Use your tape measure to determine the exact locations of your posts, based on the length of horizontal rail you intend to place between them.
Lay each post down at the location where you intend to install it.
Use your shovel or post-hole digger to dig a hole for the fence post. Base the size and depth of the hole on the installation manual provided by the fencing manufacturer.
Mix your concrete in your wheel barrow. Follow the manufacturer's instructions on the ideal ratio of concrete mix to water.
Place a layer of gravel 2 to 4 inches thick at the bottom of each hole. Gravel helps the area around the concrete drain, and provides a base for it. Use your fence post or a 2-by-4 to pack the gravel into a dense, flat layer.
Place the fence posts in their holes. Use a bucket to transfer concrete mixture from the wheelbarrow to the post sites. Pour concrete into the holes around the posts until it reaches ground level.
Stake the posts with wooden stakes and wire or rope if necessary to prevent them from listing while the concrete dries. Allow the concrete to dry for at least a day before installing the rest of the fence.
Bring all of the fence materials and tools to the fence site. Remove all packaging from the materials.
Place two horizontal railings between each set of posts. Lay out the appropriate number of pales you need for each fence section, along with the rails, between posts. The installation manual should contain information on the correct number of pales.
Affix the horizontal rails to the fence posts using a drill and the recommended bolts. Follow manufacturer's instructions for exact placement. Use your tape measure to determine distances.
Determine the necessary distance between the fence posts and the first pale using your tape measure and the manufacturer's installation instructions. If the horizontal rails contain bolt holes, use these as your guide for lining up pales.

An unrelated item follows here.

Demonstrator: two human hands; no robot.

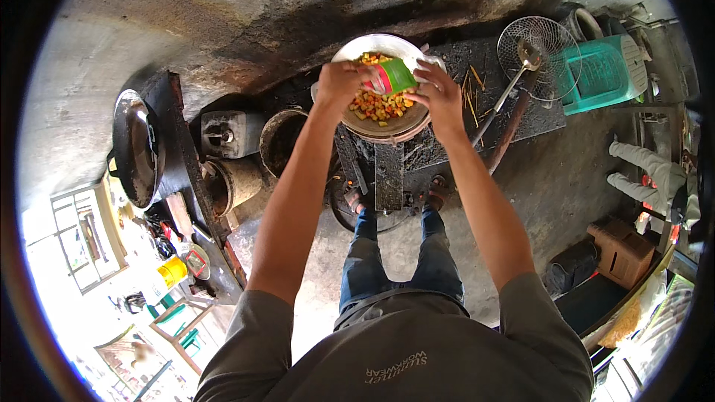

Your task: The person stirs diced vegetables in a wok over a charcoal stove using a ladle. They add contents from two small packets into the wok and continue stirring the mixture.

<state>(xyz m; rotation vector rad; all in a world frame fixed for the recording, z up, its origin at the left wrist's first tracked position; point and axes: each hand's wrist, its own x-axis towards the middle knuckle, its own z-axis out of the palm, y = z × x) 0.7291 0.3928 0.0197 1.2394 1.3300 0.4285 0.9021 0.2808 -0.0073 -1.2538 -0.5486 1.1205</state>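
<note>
My left hand (342, 85) grips one end of a green and red plastic packet (394, 76), which lies tilted over a large metal wok (385, 44). Diced yellow, green and orange vegetables (380, 109) fill the middle of the wok. On the packet's other side is my right hand (438, 89), its fingers spread near the green end and over the wok's right side; whether they touch the packet is hard to tell. The wok sits on a sooty stove with a dark metal bar (389, 176) sticking out towards my feet.
Right of the wok lie a wire strainer (505, 47), a long-handled metal ladle (508, 89) and a teal plastic stool (631, 75). To the left are a bucket (271, 139), a dirty jerrycan (240, 131) and a black wok (131, 151). Another person (665, 181) is at the far right.
</note>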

Place the first pale pale vertically against the two horizontal rails so that the bolt holes in the pale line up with the rails.
Use the drill to drive bolts through the pale into both the upper and lower horizontal rail.
Determine the distance between your first pale and the second pale using the tape measure and installation instructions. Install the second pale as you did the first, and repeat this process until you install all pales.
Place a support footer underneath the middle pale in each section of palisade fencing. Affix it to the lower horizontal rail or middle pale using the drill. A support footer is a piece of metal or other material that drives into the ground and attaches to the fence to help support its weight and buffer the fence's weak middle against impact.
Tips & Warnings
- Always read your installation manual carefully before attempting to install the fence. While all palisade fencing installations follow the same basic pattern, each manufacturer provides information unique to its product, such as the correct type of bolts to use and proper spacing for fence parts.
- Take care when handling pales, as they may contain spiked elements for security. Wear work gloves if you feel you need extra protection.
- Always check local building code laws to make sure you have all appropriate permits and permissions before installing the fence.